I and one other DBA maintain approximately 55 SQL Servers here. We’re both fairly new to the company and therefore were not involved in setting up most of the current environment. And you know how things go – if it ain’t broke, don’t fix it. So there were some things we haven’t gotten around to reviewing. Backups were one of them.
I went through and noted the backup schedules on all our servers and how long they took to complete, with the goal of staggering the times to ease network traffic, per Brent’s webinar. What I found was a mess of inconsistency and duplication. I found several servers that would take a full backup of all databases each night at midnight, then take differential backups 30 minutes later – and there was no other activity on these systems during that 30 minutes! I found retention times for transaction log backups set to 8 days but the differential and full backup retention times set to 4 days. So half of those transaction log backups are worthless because they can never be restored. The amount of disk space and processor resources that were being wasted was huge!

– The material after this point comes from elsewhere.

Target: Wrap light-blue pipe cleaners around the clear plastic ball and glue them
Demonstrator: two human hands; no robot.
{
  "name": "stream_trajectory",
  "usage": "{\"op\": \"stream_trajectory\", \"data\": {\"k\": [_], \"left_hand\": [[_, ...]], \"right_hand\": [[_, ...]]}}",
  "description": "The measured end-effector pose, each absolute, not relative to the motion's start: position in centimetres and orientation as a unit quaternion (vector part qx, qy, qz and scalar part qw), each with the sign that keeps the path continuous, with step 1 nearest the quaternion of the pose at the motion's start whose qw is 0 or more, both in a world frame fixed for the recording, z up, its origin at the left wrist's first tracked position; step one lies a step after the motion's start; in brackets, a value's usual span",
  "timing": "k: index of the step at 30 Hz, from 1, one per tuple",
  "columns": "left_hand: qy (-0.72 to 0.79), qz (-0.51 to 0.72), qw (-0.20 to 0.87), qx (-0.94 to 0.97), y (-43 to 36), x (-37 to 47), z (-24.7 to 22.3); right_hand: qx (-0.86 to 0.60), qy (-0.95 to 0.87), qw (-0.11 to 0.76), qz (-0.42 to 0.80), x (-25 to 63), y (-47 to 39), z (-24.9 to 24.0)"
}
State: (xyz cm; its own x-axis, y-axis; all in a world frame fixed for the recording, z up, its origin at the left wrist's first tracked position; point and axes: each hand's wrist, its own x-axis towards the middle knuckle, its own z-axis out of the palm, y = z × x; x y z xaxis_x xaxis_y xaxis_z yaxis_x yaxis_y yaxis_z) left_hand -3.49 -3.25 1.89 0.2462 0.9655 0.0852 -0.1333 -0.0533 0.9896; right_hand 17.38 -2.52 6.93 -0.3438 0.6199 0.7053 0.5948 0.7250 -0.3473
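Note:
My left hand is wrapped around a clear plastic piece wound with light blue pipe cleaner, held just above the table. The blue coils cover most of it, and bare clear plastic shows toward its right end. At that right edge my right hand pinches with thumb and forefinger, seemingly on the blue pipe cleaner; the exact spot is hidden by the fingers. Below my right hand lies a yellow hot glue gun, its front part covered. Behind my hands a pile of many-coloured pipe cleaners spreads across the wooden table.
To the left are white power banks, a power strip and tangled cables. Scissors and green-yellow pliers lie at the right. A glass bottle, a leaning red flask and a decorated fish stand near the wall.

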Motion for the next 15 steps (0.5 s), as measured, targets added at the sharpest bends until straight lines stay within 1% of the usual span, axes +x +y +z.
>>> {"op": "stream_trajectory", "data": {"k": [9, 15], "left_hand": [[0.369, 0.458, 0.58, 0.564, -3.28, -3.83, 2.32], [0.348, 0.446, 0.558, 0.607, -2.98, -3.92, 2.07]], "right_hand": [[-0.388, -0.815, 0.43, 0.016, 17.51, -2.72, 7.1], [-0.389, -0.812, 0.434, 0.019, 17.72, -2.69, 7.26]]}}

It easy to see how this came about. In an environment with a large number of servers, no centralized or standardized backup functionality, and multiple DBAs, this happens. To help prevent this, I’ve created an internal wiki page that documents our standard jobs, their schedules, and our standard server configuration. While my manager is impressed because he sees this as me helping the company and future DBAs, the real reason I do it is because I can’t remember everything. (But don’t tell him that!) This is the same reason airline pilots go through a written checklist before take off – there are just too many little things that are easy to forget.
So if you have been in your position long enough to have seen the number of SQL Servers grow significantly, or you are in a new position and have inherited a bunch of machines, it would probably be worth your while to take the time to revisit your backup jobs across your company and make sure you have things set up they way you intend them to be.